CB1R is thus present in inhibitory and excitatory neurons, as well as astrocytes, and capable of modulating their function. This is not completely unexpected, since during embryonic development, endocannabinoids are required for the neurochemical differentiation of pyramidal, cholinergic, astroglial and GABAergic cells (Aguado et al., 2006; Berghuis et al., 2007; Keimpema et al., 2013; Mulder et al., 2008). Therefore, they appear capable of shaping or influencing the different cellular components that settle the E/I balance throughout life from very early on into adulthood.

With regard to the endocannabinoid system, the E/I balance is mainly influenced via post-synaptic activity-dependent release of on-demand produced endocannabinoids, which activate pre-synaptic CB1Rs, thereby inhibiting GABA and Glutamate release (Figure 2) (Chen et al., 2010; Kreitzer, 2002; Shen et al., 1996; Szabo et al., 2014). This short-term retrograde signalling, known as depolarization-induced suppression of inhibition and depolarization-induced suppression of excitation, regulates synaptic communication and thus synaptic plasticity (Figure 2). This short-term plasticity is mediated by the inhibition of calcium (Ca²⁺) influx in the pre-synaptic terminal, and therefore exocytosis, while endocannabinoid-driven long-term plasticity is mediated by downregulation of the cAMP/PKA pathway (Heifets & Castillo, 2009; Piomelli, 2003). Astroglial CB1R activation increases the intracellular Ca²⁺ level that triggers the release of glutamate. In the hippocampus, this leads to the modulation of long-term potentiation (LTP) and long-term depression (LTD) of the synaptic transmission (Gómez-Gonzalo et al., 2015; Han et al., 2012). In the cortex, the knowledge is scarce but once released glutamate activates pre-synaptic N-methyl-D-aspartate (NMDA) receptor and promotes spike-timing-dependent long-term depression (Figure 4, Min & Nevian, 2012).

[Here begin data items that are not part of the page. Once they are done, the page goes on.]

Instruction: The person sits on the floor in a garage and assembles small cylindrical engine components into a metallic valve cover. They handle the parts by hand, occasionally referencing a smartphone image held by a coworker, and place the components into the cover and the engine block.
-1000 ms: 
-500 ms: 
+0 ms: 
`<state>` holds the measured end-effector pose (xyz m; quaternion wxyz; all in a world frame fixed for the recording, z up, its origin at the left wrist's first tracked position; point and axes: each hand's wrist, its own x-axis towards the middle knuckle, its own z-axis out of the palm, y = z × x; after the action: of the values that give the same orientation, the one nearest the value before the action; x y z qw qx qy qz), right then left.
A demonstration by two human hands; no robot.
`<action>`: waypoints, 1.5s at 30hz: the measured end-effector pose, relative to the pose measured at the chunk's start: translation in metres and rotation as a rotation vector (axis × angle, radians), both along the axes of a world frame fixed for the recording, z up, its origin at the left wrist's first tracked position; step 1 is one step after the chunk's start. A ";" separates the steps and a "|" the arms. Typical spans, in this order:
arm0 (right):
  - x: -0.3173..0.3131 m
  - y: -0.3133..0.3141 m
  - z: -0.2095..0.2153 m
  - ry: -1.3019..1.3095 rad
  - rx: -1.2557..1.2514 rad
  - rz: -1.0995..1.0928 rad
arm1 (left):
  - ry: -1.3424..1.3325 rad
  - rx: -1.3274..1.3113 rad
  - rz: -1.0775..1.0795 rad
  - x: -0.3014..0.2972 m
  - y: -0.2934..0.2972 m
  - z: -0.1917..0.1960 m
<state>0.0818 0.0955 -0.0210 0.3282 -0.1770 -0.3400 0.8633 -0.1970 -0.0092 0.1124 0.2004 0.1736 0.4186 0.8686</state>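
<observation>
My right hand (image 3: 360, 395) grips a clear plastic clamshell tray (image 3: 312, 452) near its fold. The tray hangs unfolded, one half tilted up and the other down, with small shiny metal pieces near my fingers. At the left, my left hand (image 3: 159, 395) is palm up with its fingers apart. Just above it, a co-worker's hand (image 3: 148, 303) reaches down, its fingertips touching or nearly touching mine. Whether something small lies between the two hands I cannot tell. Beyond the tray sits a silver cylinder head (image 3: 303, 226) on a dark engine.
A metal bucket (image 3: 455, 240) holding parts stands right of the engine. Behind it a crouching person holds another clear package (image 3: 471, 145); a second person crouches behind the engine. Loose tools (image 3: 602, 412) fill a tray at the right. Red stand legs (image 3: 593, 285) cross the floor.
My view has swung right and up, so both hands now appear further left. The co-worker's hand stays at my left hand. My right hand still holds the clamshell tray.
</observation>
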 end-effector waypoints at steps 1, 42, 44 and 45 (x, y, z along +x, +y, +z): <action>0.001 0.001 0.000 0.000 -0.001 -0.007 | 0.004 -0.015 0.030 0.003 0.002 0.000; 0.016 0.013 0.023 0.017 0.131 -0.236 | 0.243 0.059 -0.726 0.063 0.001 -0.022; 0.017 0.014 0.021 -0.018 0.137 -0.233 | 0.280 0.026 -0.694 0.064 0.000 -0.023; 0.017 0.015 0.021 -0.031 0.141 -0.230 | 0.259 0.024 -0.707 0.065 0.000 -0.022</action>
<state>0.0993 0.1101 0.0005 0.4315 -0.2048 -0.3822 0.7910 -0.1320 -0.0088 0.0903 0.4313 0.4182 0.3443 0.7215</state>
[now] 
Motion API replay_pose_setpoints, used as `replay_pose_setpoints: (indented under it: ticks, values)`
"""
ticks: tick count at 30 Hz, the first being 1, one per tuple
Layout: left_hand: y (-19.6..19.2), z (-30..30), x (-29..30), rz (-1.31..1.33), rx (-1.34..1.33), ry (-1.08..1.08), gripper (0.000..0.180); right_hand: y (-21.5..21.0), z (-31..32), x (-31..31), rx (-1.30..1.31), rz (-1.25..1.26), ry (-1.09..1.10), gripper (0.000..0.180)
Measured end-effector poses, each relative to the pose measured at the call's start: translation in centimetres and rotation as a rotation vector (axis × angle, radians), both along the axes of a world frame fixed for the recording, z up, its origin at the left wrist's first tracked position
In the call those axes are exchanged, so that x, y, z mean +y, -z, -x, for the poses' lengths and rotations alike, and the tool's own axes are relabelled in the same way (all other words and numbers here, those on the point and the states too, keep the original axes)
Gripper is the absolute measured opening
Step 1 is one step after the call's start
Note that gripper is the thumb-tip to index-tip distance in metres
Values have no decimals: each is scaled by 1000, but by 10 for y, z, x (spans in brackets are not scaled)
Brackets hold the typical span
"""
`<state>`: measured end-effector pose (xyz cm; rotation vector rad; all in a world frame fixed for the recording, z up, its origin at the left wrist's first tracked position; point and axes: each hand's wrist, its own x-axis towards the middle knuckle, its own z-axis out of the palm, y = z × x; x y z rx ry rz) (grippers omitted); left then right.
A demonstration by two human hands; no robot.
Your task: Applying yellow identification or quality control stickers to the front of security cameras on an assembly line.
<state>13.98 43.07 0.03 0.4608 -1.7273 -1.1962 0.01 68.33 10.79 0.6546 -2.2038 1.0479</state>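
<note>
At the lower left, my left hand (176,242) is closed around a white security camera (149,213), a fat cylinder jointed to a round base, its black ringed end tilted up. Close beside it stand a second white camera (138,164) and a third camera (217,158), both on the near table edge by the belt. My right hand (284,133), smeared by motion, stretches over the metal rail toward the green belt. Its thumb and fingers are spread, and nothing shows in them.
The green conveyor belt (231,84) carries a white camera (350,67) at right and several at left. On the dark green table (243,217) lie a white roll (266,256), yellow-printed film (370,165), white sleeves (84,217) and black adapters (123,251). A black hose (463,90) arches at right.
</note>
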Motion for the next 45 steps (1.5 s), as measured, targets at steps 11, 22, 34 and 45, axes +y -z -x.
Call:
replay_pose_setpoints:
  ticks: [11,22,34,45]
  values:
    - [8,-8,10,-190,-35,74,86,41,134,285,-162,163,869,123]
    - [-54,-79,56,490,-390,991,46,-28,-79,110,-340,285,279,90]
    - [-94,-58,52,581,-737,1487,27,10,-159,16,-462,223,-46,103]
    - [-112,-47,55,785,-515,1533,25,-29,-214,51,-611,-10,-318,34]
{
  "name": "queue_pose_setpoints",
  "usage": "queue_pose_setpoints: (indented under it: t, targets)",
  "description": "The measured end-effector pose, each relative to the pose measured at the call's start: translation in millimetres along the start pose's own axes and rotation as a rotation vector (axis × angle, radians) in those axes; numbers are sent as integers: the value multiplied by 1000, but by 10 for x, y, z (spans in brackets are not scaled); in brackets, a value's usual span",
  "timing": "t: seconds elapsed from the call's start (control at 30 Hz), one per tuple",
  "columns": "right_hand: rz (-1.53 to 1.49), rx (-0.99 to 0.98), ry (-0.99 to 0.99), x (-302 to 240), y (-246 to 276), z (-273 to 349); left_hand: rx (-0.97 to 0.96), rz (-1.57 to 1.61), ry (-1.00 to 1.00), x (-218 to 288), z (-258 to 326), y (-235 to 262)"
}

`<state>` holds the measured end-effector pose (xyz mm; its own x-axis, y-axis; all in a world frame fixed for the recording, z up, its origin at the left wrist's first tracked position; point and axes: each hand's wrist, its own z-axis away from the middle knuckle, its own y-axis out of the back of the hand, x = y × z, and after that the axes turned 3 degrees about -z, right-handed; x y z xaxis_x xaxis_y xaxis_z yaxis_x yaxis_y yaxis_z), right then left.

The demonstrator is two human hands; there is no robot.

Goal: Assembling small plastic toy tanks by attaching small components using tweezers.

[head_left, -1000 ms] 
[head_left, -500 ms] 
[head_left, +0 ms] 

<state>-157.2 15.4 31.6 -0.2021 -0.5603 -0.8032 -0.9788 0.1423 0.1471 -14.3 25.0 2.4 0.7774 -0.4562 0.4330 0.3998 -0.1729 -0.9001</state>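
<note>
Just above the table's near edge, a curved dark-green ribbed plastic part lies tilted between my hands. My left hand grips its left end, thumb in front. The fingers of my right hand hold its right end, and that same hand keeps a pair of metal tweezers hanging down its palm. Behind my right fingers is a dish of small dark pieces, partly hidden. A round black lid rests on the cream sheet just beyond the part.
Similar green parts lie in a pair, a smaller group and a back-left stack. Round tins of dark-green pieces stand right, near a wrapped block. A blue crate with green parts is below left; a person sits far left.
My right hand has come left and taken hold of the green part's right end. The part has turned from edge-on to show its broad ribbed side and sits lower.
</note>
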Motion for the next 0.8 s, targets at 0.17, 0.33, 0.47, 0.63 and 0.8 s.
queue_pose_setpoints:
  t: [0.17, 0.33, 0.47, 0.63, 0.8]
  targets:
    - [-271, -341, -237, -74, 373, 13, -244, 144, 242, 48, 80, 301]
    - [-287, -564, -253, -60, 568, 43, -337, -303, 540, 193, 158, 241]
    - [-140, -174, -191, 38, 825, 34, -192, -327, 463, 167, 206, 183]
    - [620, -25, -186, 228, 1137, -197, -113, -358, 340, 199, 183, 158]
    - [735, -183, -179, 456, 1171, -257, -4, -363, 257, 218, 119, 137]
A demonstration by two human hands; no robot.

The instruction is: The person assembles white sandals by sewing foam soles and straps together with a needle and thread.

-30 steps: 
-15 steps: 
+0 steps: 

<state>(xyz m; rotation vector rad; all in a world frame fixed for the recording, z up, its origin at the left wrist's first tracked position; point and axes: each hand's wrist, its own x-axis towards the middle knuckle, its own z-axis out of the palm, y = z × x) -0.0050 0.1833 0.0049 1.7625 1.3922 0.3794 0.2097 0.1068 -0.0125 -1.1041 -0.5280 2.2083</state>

4 ENDOCANNABINOID-MEDIATED EARLY CRITICAL PERIODS IN NEOCORTEX

Historically, the visual system has been used for unravelling the mechanisms behind experience-dependent critical period plasticity. Hubel and Wiesel were the first to demonstrate that loss of visual input during the critical period, via lid suture, results in the development of poor vision through that eye. Cortical territory serving the sutured contralateral eye is taken over by the open ipsilateral eye, inducing the so-called ocular dominance (OD) shift (Le Vay et al., 1980; Wiesel, 1982; Wiesel & Hubel, 1965). OD plasticity peaks at P26-28 in mice. The neuronal circuitry then becomes consolidated and the capacity for plasticity becomes more constraint, and even shortly crystalized during adolescence (Figure 1; Huang et al., 2010; Nys et al., 2014, 2015).

A large body of evidence has indicated that maturation of GABAergic synaptic inhibition is crucial for the onset of the critical period (Fagiolini & Hensch, 2000; Hensch et al., 1998; Morales et al., 2002). Mice lacking the synaptic isoform of the GABA synthetizing enzyme glutamic acid decarboxylase (GAD₆₅) fail to exhibit a visual critical period. Diazepam, a drug that increases post-synaptic responses at active inhibitory synapses, overrules the GAD₆₅ knockout phenotype (Fagiolini & Hensch, 2000). The maturation of inhibitory innervation is attributed to visual experience: the total number of GABAergic synapses undergoes a threefold increase between eye opening and the end of the critical period (Chattopadhyaya et al., 2004; Jiang et al., 2005; Morales et al., 2002).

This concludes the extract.